The General Linear Model (GLM) and One-Way ANOVA

2025

The GLM

The Generalized Linear Model (GLM) is an extension of the traditional linear regression model that allows for:

Multiple predictor variables.
Predictor variables that can be either continuous or categorical.
The response variable \(y\) to follow different distributions from the exponential family (e.g., Normal, Binomial, Poisson). We won’t cover this here.
A link function that relates the mean of the response variable to the linear predictors. We won’t cover this here either.

Matrix form of the GLM

\[ \begin{align} \boldsymbol{y} &= \boldsymbol{X} \boldsymbol{\beta} + \boldsymbol{\epsilon} \\ \end{align} \]

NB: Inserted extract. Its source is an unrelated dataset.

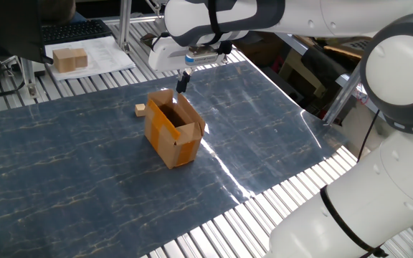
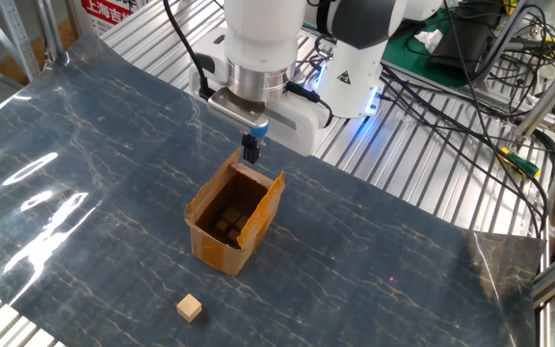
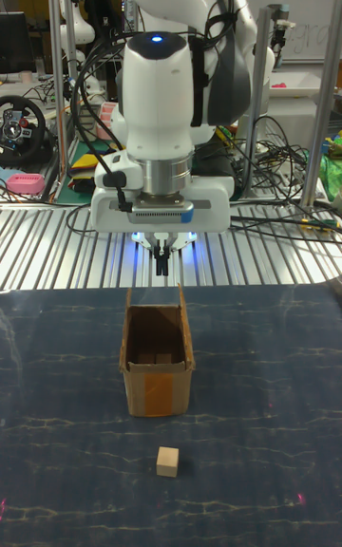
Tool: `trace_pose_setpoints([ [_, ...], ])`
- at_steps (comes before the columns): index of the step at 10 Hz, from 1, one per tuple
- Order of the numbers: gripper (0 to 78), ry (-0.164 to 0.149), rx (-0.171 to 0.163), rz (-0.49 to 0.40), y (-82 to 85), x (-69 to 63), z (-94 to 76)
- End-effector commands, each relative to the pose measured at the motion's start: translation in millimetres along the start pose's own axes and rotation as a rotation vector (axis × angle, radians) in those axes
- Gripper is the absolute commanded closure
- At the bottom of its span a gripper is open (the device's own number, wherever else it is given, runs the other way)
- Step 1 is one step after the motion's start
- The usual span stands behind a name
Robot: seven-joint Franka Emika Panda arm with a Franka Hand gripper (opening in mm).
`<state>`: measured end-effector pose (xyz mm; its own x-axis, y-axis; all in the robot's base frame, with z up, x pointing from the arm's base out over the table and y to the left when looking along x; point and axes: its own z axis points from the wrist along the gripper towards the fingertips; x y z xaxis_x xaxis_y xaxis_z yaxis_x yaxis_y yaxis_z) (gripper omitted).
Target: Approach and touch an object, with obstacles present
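The tiny tan wooden cube (image 1: 140, 110) (image 2: 190, 307) (image 3: 167, 461) lies on the blue mat, on the far side of the cardboard box from my arm. The orange-brown cardboard box (image 1: 173, 132) (image 2: 231, 219) (image 3: 156, 361) stands open-topped with its flaps up, and small dark blocks show inside. My gripper (image 1: 183, 82) (image 2: 251, 149) (image 3: 163, 262) hangs just above the box's rim on the robot's side, its dark fingers pressed together with nothing held. The box stands between the gripper and the cube.
A larger tan block (image 1: 69, 59) rests on white paper at the back left, beside a keyboard (image 1: 74, 30). The blue mat (image 1: 84, 186) covers a slatted metal table. Cables (image 2: 461, 96) trail behind the robot base.
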<state>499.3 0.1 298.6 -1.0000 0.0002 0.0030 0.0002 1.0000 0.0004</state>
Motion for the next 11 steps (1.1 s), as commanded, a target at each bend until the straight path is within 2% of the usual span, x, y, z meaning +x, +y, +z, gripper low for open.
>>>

Simple Linear Regression as a GLM

\[ \begin{align} \boldsymbol{y} = \begin{bmatrix} 1 & x_{1} \\ 1 & x_{2} \\ \vdots & \vdots \\ 1 & x_{n} \end{bmatrix} \begin{bmatrix} \beta_{0} \\ \beta_{1} \end{bmatrix} + \begin{bmatrix} \epsilon_1\\ \epsilon_2\\ \vdots\\ \epsilon_n\\ \end{bmatrix} \\\\ \end{align} \]

Multiple Regression with two predictors as a GLM

\[ \begin{align} \boldsymbol{y} = \begin{bmatrix} 1 & x_{1_1} & x_{2_1} \\ 1 & x_{1_2} & x_{2_2} \\ \vdots & \vdots & \vdots \\ 1 & x_{1_n} & x_{2_n} \end{bmatrix} \begin{bmatrix} \beta_{0} \\ \beta_{1} \\ \beta_{2} \end{bmatrix} + \begin{bmatrix} \epsilon_1\\ \epsilon_2\\ \vdots\\ \epsilon_n\\ \end{bmatrix} \\\\ \end{align} \]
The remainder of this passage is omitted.